Task prompt
Without the pictures, repeat all of the data exactly as it appears below.

*** Opening of Given material ***

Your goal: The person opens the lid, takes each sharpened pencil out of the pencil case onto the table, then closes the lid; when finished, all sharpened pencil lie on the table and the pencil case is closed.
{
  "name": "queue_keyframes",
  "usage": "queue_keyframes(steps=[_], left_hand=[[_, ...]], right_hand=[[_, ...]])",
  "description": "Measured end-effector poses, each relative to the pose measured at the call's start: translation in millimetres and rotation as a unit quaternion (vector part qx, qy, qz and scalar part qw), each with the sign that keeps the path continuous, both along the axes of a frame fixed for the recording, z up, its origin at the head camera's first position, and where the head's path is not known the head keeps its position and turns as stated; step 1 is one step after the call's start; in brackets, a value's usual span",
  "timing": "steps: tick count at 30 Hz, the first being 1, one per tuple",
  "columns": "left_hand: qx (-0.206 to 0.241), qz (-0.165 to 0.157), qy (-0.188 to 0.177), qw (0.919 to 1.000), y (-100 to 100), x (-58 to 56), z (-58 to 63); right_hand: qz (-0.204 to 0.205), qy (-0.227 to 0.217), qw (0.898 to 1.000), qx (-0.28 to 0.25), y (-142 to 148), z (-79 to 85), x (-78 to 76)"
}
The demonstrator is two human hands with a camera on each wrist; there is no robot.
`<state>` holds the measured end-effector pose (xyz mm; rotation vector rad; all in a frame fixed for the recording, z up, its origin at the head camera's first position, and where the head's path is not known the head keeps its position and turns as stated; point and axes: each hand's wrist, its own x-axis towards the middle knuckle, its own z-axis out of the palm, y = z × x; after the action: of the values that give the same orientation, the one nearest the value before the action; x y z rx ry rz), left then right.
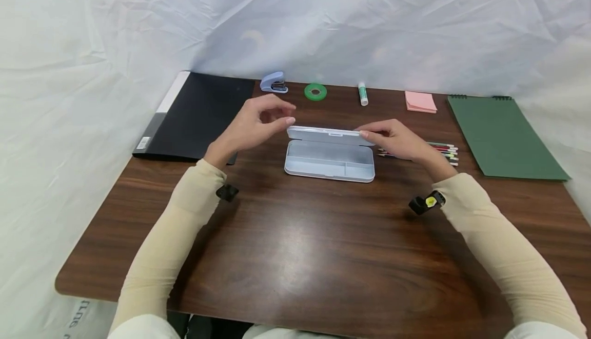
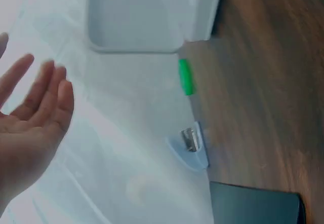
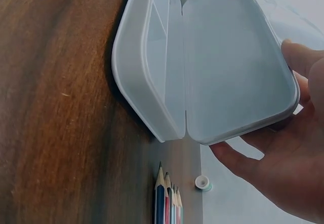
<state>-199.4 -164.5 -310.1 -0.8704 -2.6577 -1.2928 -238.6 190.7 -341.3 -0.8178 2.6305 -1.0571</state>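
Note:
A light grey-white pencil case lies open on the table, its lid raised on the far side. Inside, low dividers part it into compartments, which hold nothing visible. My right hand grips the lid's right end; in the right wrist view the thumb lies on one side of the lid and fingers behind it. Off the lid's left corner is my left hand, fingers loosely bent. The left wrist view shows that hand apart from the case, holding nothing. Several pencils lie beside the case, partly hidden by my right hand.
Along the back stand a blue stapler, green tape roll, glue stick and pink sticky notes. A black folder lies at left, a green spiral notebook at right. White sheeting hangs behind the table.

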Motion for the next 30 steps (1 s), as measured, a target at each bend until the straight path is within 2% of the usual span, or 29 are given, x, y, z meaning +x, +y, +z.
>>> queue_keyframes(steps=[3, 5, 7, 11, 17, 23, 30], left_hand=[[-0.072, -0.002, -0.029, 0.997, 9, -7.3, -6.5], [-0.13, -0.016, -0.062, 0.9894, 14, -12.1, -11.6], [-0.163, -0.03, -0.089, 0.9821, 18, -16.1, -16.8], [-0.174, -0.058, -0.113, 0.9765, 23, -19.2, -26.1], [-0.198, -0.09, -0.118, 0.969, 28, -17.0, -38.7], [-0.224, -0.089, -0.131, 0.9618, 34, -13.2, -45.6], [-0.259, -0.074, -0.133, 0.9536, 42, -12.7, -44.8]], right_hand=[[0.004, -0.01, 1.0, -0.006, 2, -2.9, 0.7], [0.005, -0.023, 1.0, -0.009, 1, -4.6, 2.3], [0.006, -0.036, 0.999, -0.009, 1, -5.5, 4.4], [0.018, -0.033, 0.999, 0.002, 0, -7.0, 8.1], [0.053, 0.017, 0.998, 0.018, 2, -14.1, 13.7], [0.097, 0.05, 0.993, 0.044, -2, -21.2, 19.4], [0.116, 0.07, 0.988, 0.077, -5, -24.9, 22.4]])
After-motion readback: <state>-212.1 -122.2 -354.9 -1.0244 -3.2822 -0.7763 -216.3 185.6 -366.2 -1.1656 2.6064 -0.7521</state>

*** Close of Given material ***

Response area
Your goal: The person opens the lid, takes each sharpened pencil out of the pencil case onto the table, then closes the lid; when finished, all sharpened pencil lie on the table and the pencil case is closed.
{
  "name": "queue_keyframes",
  "usage": "queue_keyframes(steps=[_], left_hand=[[_, ...]], right_hand=[[_, ...]])",
  "description": "Measured end-effector poses, each relative to the pose measured at the call's start: translation in millimetres and rotation as a unit quaternion (vector part qx, qy, qz and scalar part qw), each with the sign that keeps the path continuous, both along the axes of a frame fixed for the recording, z up, its origin at the head camera's first position, and where the head's path is not known the head keeps its position and turns as stated; step 1 is one step after the call's start; in brackets, a value's usual span",
  "timing": "steps: tick count at 30 Hz, the first being 1, one per tuple",
  "columns": "left_hand: qx (-0.206 to 0.241), qz (-0.165 to 0.157), qy (-0.188 to 0.177), qw (0.919 to 1.000), y (-100 to 100), x (-58 to 56), z (-58 to 63); right_hand: qz (-0.204 to 0.205), qy (-0.227 to 0.217), qw (0.898 to 1.000), qx (-0.28 to 0.25), y (-142 to 148), z (-79 to 85), x (-78 to 76)"
}
The demonstrator is two human hands with a camera on each wrist; there is no robot.
`<state>` holds the measured end-effector pose (xyz mm; rotation vector rad; all in a frame fixed for the recording, z up, its origin at the head camera's first position, and where the head's path is not known the head keeps its position and turns as stated; point and axes: each hand's wrist, its own x-axis towards the middle knuckle, its own z-axis out of the palm, y = z × x; after the action: of the values that give the same orientation, the one nearest the value before the action; x y z rx ry rz), left then right.
<state>-199.4 -164.5 -310.1 -0.8704 -2.6577 -1.2928 -238.6 190.7 -341.3 -0.8178 2.6305 -1.0571</state>
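Note:
A light grey-white pencil case lies open on the table, its lid raised on the far side. Inside, low dividers part it into compartments, which hold nothing visible. My right hand grips the lid's right end; in the right wrist view the thumb lies on one side of the lid and fingers behind it. Off the lid's left corner is my left hand, fingers loosely bent. The left wrist view shows that hand apart from the case, holding nothing. Several pencils lie beside the case, partly hidden by my right hand.
Along the back stand a blue stapler, green tape roll, glue stick and pink sticky notes. A black folder lies at left, a green spiral notebook at right. White sheeting hangs behind the table.
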
Motion for the next 30 steps (1 s), as measured, a target at each bend until the straight path is within 2% of the usual span, or 29 are given, x, y, z meaning +x, +y, +z.
>>> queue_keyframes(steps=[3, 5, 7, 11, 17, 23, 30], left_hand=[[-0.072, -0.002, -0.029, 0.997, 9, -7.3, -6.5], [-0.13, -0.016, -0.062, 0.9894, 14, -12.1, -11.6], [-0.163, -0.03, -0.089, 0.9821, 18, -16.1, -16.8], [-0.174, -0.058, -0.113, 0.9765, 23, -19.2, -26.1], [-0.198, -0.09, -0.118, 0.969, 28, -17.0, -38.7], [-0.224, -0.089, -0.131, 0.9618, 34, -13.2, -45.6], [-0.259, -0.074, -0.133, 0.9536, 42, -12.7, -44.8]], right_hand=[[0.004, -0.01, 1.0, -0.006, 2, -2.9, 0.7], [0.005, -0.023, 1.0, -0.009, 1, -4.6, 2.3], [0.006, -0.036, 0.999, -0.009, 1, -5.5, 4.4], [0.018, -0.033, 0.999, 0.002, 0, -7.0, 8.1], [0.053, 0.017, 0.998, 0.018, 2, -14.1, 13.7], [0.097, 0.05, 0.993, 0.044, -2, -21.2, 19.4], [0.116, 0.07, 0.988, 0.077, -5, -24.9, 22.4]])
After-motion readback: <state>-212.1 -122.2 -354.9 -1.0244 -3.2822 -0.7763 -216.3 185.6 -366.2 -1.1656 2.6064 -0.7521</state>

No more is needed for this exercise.